Alerting in Grafana has evolved significantly. The unified alerting system supports multi-dimensional rules with flexible routing:

apiVersion: 1
groups:
  - name: system_alerts
    interval: 1m
    rules:
      - uid: high_cpu_alert
        title: High CPU Usage
        condition: A
        data:
          - refId: A
            datasourceUid: prometheus-uid
            model:
              expr: avg(rate(cpu_usage_total[5m])) > 0.8
              intervalMs: 60000
        noDataState: NoData
        execErrState: Error
        for: 5m
        annotations:
          description: "CPU usage is above 80% for 5 minutes"
        labels:
          severity: warning
          team: platform

Provisioning enables infrastructure-as-code for Grafana configurations. Place this in /etc/grafana/provisioning/dashboards/:

apiVersion: 1

providers:
  - name: 'default'
    orgId: 1
    folder: 'Infrastructure'
    type: file
    disableDeletion: false
    updateIntervalSeconds: 10
    allowUiUpdates: true
    options:
      path: /var/lib/grafana/dashboards
      foldersFromFilesStructure: true

Best Practices and Performance

Optimize queries to reduce data source load.
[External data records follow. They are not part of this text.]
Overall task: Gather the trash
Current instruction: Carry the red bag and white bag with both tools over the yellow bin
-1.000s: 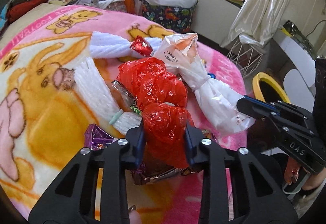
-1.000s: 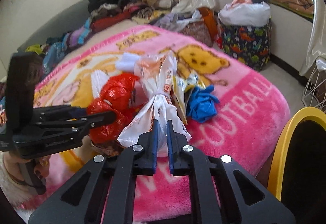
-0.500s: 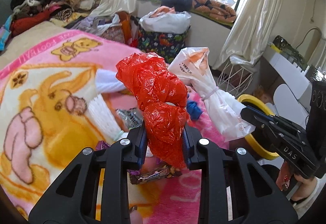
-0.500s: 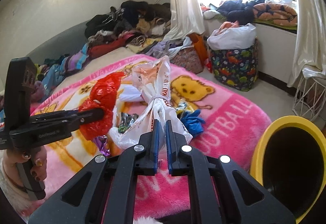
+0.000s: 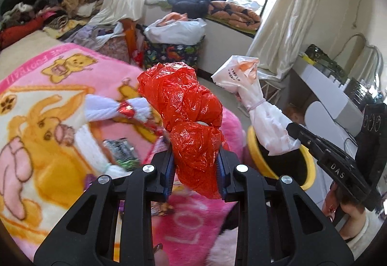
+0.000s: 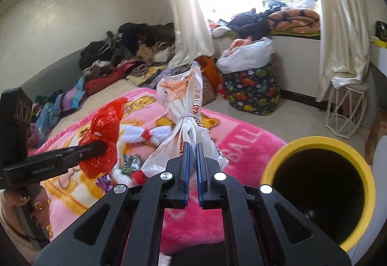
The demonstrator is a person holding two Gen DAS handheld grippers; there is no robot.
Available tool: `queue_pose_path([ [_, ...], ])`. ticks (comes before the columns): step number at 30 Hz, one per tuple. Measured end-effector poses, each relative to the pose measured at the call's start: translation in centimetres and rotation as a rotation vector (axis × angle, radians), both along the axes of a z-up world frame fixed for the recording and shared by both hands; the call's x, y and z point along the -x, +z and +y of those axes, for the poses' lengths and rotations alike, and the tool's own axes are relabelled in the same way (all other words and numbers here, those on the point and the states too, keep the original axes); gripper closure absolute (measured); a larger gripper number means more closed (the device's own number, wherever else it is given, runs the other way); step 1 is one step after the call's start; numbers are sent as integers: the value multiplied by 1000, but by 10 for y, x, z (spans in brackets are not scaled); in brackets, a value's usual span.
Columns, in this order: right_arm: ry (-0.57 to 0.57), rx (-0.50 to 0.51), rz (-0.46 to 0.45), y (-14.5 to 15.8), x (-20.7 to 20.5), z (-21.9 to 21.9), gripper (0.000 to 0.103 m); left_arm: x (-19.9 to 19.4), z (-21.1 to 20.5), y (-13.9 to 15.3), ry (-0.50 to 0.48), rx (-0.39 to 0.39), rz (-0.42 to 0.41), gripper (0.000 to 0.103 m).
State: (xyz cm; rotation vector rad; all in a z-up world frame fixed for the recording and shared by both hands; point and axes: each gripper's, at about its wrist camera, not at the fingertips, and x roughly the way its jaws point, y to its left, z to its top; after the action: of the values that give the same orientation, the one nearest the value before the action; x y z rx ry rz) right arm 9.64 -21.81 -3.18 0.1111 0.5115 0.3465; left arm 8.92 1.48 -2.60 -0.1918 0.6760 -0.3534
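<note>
Now that both bags have come up off the pink blanket [image 5: 36, 101], you're carrying them toward the yellow bin [image 6: 316, 145] past the blanket's right edge. Your left gripper [image 5: 194, 169] stays clenched on the red bag [image 5: 183, 106]; your right gripper [image 6: 191, 169] pinches the white bag [image 6: 183, 120] tight, now nearly above the rim. Wrappers remain on the blanket, so collecting isn't finished.

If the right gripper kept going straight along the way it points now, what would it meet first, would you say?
Probably the pink blanket on the bed, just past the white bag that the right gripper holds; depth is hard to judge. The yellow bin sits off to the right of that line.
</note>
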Motion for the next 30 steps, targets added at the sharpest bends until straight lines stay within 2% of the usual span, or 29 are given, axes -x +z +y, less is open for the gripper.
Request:
queue_pose_path([
  [8,-116,-19,-6,-1,18,-52,98,-5,-37,2,-85,-1,-12,82],
  [17,-203,-40,-3,-4,31,-88,98,-7,-75,12,-160,-20,-46,82],
  [30,-347,-80,40,-11,46,-140,98,-13,-138,10,-278,-35,-44,82],
])
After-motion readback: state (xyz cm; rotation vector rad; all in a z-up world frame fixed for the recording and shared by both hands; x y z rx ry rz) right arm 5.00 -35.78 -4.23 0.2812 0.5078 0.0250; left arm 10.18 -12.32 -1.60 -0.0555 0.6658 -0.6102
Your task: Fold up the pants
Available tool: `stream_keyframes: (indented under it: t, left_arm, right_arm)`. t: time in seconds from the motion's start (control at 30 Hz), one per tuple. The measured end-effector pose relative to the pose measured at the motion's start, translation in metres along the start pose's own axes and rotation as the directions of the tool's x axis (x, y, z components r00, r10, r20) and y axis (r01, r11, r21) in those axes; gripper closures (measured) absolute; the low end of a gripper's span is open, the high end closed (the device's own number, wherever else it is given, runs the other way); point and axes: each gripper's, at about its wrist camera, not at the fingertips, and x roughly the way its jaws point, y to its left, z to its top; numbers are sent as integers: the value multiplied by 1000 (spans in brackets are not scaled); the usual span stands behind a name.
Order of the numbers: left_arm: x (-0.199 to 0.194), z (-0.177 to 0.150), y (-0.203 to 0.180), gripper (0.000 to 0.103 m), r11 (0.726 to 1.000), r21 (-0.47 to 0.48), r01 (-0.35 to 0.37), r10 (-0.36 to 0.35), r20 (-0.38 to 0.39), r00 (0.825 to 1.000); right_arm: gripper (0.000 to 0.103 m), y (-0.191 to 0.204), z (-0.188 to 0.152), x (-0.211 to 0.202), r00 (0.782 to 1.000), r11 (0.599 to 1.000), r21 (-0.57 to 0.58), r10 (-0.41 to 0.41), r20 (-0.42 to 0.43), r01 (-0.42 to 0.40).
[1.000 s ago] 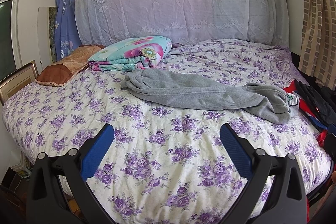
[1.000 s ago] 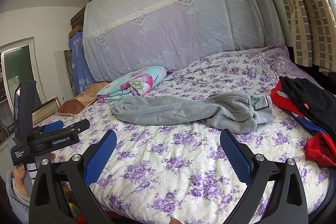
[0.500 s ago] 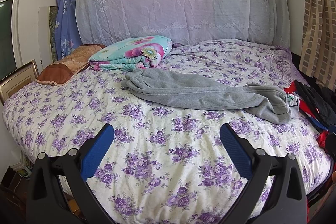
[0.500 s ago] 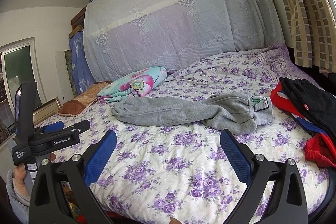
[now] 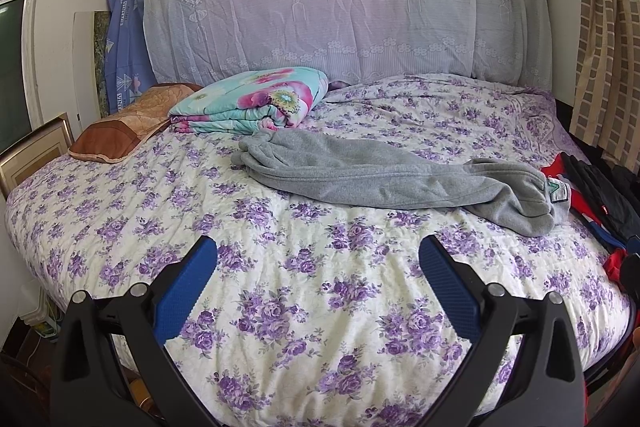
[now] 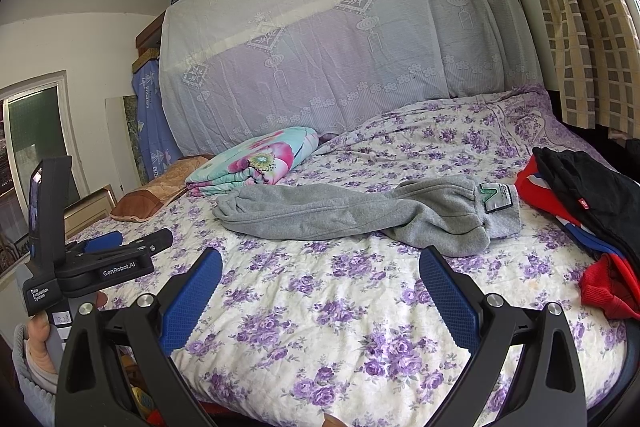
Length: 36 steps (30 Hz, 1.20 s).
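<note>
Grey sweatpants lie crumpled lengthwise across the middle of the bed, leg ends at the left, waistband with a green-and-white label at the right; they also show in the right wrist view. My left gripper is open and empty, above the near part of the bed, well short of the pants. My right gripper is open and empty, also short of the pants. The left gripper shows from the side in the right wrist view.
A floral purple bedspread covers the bed. A folded teal floral quilt and a brown pillow lie at the far left. A pile of red, black and blue clothes lies at the right edge. A draped headboard stands behind.
Both views have shifted very slightly; the pants lie unmoved and both grippers stay open.
</note>
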Motion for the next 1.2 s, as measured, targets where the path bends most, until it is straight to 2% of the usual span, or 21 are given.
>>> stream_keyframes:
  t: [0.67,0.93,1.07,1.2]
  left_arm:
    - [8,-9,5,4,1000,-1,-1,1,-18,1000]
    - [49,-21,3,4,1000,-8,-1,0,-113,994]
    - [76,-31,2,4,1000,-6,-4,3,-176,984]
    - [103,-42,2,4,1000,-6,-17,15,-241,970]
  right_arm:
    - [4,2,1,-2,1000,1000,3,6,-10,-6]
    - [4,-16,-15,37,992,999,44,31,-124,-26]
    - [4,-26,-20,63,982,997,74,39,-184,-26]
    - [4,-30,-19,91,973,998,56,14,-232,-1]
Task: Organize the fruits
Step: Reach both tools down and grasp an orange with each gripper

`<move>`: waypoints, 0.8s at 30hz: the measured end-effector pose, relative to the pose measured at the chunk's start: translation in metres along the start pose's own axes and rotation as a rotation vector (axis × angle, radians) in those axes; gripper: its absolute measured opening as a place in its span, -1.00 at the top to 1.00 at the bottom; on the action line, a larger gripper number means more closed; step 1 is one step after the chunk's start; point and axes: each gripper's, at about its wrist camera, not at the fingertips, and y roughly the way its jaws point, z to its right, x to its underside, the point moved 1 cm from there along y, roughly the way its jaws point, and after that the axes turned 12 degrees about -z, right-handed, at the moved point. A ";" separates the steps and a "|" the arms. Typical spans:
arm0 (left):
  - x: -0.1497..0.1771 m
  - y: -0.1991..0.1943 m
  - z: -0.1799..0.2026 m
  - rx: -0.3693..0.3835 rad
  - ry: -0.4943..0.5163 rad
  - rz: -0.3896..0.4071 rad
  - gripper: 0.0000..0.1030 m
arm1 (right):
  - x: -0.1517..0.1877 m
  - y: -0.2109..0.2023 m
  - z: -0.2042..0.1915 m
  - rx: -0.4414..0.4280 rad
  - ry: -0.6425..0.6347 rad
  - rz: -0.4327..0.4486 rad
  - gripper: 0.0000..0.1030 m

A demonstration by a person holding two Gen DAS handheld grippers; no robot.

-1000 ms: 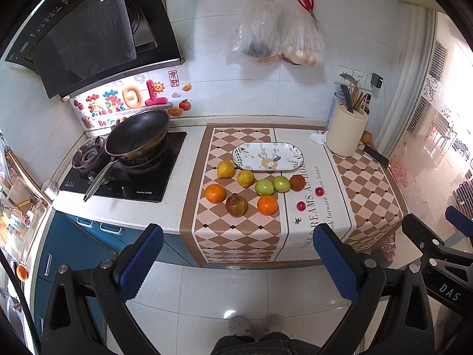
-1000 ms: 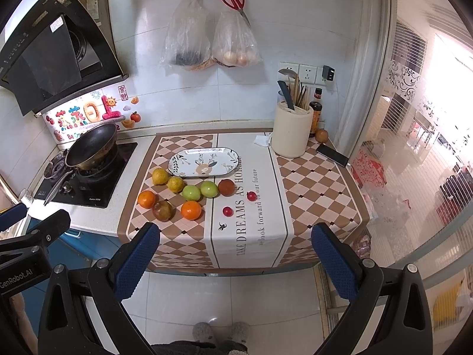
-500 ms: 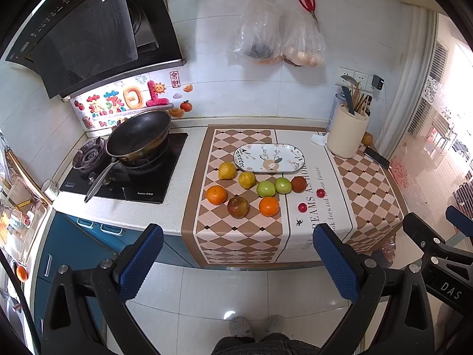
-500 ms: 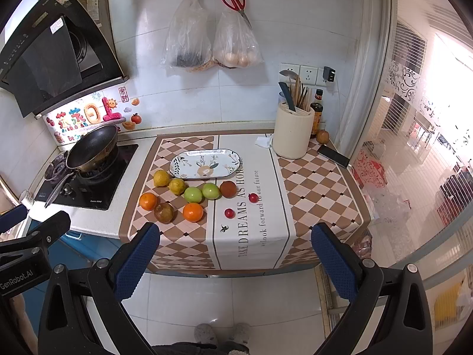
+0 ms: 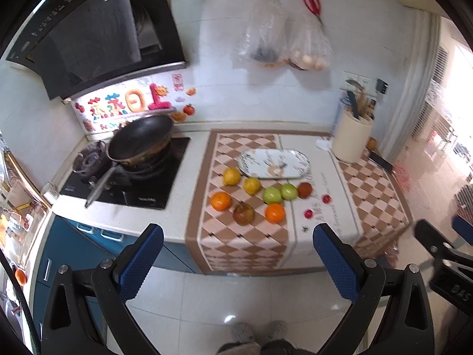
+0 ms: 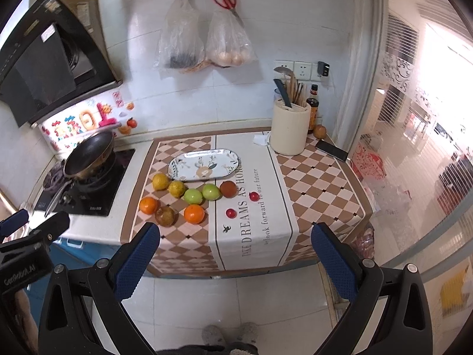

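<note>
Several fruits lie loose on a checkered cloth (image 6: 310, 183) on the counter: two oranges (image 6: 194, 213), two yellow citrus (image 6: 160, 181), two green apples (image 6: 193, 195), a brown pear (image 6: 165, 216), a dark red fruit (image 6: 228, 189) and two small red fruits (image 6: 231, 213). An empty patterned oval plate (image 6: 205, 164) sits just behind them. They also show in the left wrist view, fruits (image 5: 275, 213) and plate (image 5: 273, 163). My left gripper (image 5: 238, 260) and right gripper (image 6: 235, 261) are both open and empty, held over the floor in front of the counter.
A black pan (image 6: 88, 155) sits on the hob at left. A cream utensil holder (image 6: 289, 127), a sauce bottle (image 6: 312, 108) and a phone (image 6: 331, 150) stand at back right. Two plastic bags (image 6: 204, 44) and scissors hang on the wall. My feet show on the tiled floor.
Both grippers have moved slightly closer to the counter; the fruits and plate appear a little larger. Nothing on the counter has moved.
</note>
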 end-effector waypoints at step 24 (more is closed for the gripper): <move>-0.078 0.292 -0.097 -0.075 -0.185 -0.453 -0.94 | -0.051 0.341 -0.064 -0.265 0.045 -0.444 -0.88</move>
Use recording rules in Prometheus for frequently accessed metrics:

# prometheus-rules.yml
groups:
  - name: aggregated_metrics
    interval: 30s
    rules:
      - record: job:http_requests:rate5m
        expr: sum(rate(http_requests_total[5m])) by (job)
      
      - record: instance:cpu_usage:avg
        expr: avg(rate(cpu_usage_seconds_total[5m])) by (instance)

Structure dashboards logically using folders and tags. Create a backup script to preserve configurations:

#!/bin/bash

GRAFANA_URL="http://localhost:3000"
API_KEY="your-api-key"
BACKUP_DIR="./grafana-backup-$(date +%Y%m%d)"

mkdir -p "$BACKUP_DIR/dashboards"
mkdir -p "$BACKUP_DIR/datasources"

# Backup all dashboards
curl -H "Authorization: Bearer $API_KEY" \
  "$GRAFANA_URL/api/search?type=dash-db" | \
  jq -r '.[] | .uid' | while read uid; do
    curl -H "Authorization: Bearer $API_KEY" \
      "$GRAFANA_URL/api/dashboards/uid/$uid" > \
      "$BACKUP_DIR/dashboards/$uid.json"
done

# Backup data sources
curl -H "Authorization: Bearer $API_KEY" \
  "$GRAFANA_URL/api/datasources" > \
  "$BACKUP_DIR/datasources/datasources.json"

echo "Backup completed: $BACKUP_DIR"

Limit the time range and resolution for large datasets. Use query caching where supported, and avoid using * wildcards in label matchers. For teams managing multiple Grafana instances, implement GitOps workflows where dashboard JSON files are version controlled and automatically deployed through CI/CD pipelines.

Grafana’s true power emerges when treated as code rather than a point-and-click tool. Embrace provisioning, automate deployments, and design dashboards that scale with your infrastructure.